OOOO, i was fuming. This is one of the problems i have with my inlaws. They live half way across the country and see my kid once or twice a year for 2 hours here and there and they think they not only KNOW her, but know more than WE do. THEY aren't here. THEY don't have to watch her slam herself into walls during a fit. THEY don't have to see her have melt downs in the middle of the street while you are out in public.
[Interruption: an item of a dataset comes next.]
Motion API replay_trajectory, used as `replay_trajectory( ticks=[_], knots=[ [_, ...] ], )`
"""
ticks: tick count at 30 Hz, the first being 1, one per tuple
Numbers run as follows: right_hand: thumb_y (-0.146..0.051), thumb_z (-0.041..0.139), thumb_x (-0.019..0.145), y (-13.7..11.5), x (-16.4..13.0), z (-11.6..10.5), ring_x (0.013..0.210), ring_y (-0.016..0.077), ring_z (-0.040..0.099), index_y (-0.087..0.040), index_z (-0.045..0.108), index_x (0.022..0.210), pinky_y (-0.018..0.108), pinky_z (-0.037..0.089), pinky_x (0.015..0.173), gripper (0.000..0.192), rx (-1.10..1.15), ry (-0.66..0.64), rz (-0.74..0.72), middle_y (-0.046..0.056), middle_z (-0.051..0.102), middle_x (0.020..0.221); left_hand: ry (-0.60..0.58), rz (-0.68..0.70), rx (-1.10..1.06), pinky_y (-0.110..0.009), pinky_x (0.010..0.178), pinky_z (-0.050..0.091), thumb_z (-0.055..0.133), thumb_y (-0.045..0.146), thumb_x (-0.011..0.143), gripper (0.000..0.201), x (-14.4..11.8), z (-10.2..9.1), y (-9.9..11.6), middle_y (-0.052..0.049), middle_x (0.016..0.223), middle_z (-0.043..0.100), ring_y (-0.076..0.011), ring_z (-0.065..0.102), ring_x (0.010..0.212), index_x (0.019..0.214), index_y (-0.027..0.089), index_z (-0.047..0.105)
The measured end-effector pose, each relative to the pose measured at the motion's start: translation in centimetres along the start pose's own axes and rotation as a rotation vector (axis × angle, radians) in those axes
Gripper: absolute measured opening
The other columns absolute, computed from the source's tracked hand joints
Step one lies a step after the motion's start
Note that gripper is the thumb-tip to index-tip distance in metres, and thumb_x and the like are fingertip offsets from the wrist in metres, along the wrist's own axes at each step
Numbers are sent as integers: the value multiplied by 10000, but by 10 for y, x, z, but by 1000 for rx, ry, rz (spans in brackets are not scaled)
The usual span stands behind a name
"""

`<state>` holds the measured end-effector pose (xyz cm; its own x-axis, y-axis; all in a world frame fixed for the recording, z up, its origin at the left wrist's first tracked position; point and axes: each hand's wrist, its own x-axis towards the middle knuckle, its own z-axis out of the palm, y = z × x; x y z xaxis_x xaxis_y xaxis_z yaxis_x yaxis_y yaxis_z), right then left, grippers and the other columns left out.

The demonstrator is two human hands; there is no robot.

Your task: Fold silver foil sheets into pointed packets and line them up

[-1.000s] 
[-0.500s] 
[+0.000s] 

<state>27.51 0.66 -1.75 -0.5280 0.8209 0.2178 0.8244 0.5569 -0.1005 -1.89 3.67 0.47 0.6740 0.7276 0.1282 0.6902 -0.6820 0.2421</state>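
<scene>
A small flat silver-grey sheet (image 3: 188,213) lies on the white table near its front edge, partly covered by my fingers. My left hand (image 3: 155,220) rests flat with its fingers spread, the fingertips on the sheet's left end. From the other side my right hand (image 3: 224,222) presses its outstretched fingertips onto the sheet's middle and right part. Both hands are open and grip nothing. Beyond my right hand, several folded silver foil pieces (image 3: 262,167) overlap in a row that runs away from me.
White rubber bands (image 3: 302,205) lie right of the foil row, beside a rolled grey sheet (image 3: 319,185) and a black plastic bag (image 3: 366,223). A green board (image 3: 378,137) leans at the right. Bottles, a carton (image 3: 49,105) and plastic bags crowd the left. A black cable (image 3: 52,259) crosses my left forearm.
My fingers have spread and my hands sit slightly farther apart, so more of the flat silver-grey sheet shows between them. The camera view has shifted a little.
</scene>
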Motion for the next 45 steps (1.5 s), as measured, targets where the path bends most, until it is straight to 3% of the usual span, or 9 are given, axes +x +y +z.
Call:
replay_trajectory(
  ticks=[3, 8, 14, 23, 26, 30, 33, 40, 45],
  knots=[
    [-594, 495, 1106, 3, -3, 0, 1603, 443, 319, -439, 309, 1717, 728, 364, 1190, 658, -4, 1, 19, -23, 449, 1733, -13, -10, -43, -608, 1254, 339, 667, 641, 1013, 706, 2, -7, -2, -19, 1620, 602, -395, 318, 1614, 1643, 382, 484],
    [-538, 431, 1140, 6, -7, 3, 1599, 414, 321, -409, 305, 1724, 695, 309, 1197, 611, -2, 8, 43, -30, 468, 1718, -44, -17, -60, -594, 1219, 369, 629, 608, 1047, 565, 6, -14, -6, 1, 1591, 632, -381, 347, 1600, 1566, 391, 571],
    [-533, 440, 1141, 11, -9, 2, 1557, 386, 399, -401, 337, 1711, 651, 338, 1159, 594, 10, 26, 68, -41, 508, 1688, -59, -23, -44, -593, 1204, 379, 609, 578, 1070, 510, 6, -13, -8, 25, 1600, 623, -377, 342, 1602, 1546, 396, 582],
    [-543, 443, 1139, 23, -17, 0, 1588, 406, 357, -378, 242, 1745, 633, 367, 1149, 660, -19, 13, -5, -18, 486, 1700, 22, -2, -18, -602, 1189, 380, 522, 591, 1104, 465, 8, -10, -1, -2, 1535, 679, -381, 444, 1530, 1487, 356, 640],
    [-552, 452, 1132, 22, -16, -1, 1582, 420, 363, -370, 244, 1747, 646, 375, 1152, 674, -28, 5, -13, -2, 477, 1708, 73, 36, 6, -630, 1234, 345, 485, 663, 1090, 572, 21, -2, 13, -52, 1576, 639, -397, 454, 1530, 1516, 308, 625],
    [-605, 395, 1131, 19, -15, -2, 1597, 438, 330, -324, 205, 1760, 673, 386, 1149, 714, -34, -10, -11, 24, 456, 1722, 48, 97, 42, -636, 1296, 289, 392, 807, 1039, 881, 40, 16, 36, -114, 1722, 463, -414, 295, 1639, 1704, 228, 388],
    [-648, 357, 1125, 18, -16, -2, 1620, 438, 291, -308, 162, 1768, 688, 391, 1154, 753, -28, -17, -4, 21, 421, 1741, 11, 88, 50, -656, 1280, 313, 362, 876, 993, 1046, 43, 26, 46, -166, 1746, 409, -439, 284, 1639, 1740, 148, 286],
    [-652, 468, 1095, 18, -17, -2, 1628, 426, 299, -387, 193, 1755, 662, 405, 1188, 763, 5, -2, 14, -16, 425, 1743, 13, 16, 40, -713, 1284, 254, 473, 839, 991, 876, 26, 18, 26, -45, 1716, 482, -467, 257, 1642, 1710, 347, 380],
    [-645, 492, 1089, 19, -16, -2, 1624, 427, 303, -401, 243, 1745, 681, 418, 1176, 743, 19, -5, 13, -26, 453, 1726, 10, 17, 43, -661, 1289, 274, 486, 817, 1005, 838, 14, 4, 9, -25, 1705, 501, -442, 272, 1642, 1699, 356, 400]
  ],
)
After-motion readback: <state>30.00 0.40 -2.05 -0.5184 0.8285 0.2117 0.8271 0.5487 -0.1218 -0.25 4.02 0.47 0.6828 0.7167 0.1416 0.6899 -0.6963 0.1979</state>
THEY don't understand how important a routine is to her and how if you change the routine, you set yourself back 6 months and you have to start all over. just because she is cute, and smiles, and will kiss you and make eye contact, doesnt mean she doesnt have PDD-NOS. She is under the care of a Psychologist and HE should be the one who makes that diagnosis. NOT my ignorant inlaws, which half of them have not even finished high school, and they like to beat their kids with shoes.
My mother in law has NEVER supported me with Catie at all. Everytime something happens, she goes out of her way to let me know she is blowing me off and it isnt important. And I am just making a bigger deal out of things. She doesnt even sound or act concerned 95% of the time. Infact, when we thought she was deaf, she even ARGUED with me about it. I got out a set of pots and pans and stood behind Catie and banged them as hard as i could, and at 18 months she didnt even flinch. I said to her "Oh yeah, what is she doing then? Ignoring me??? At 18 months she has decided to be a mute? What do YOU call that??"
MY GOSH, i get so mad. When DH got home, i told him "i think your mom calls JUST to see if she can tick me off. She will ask me about Catie, i tell her, and then she starts to debate the crap with me. I should just tell her, when you start sending money for her care, then YOU can have a say so on what happens to her."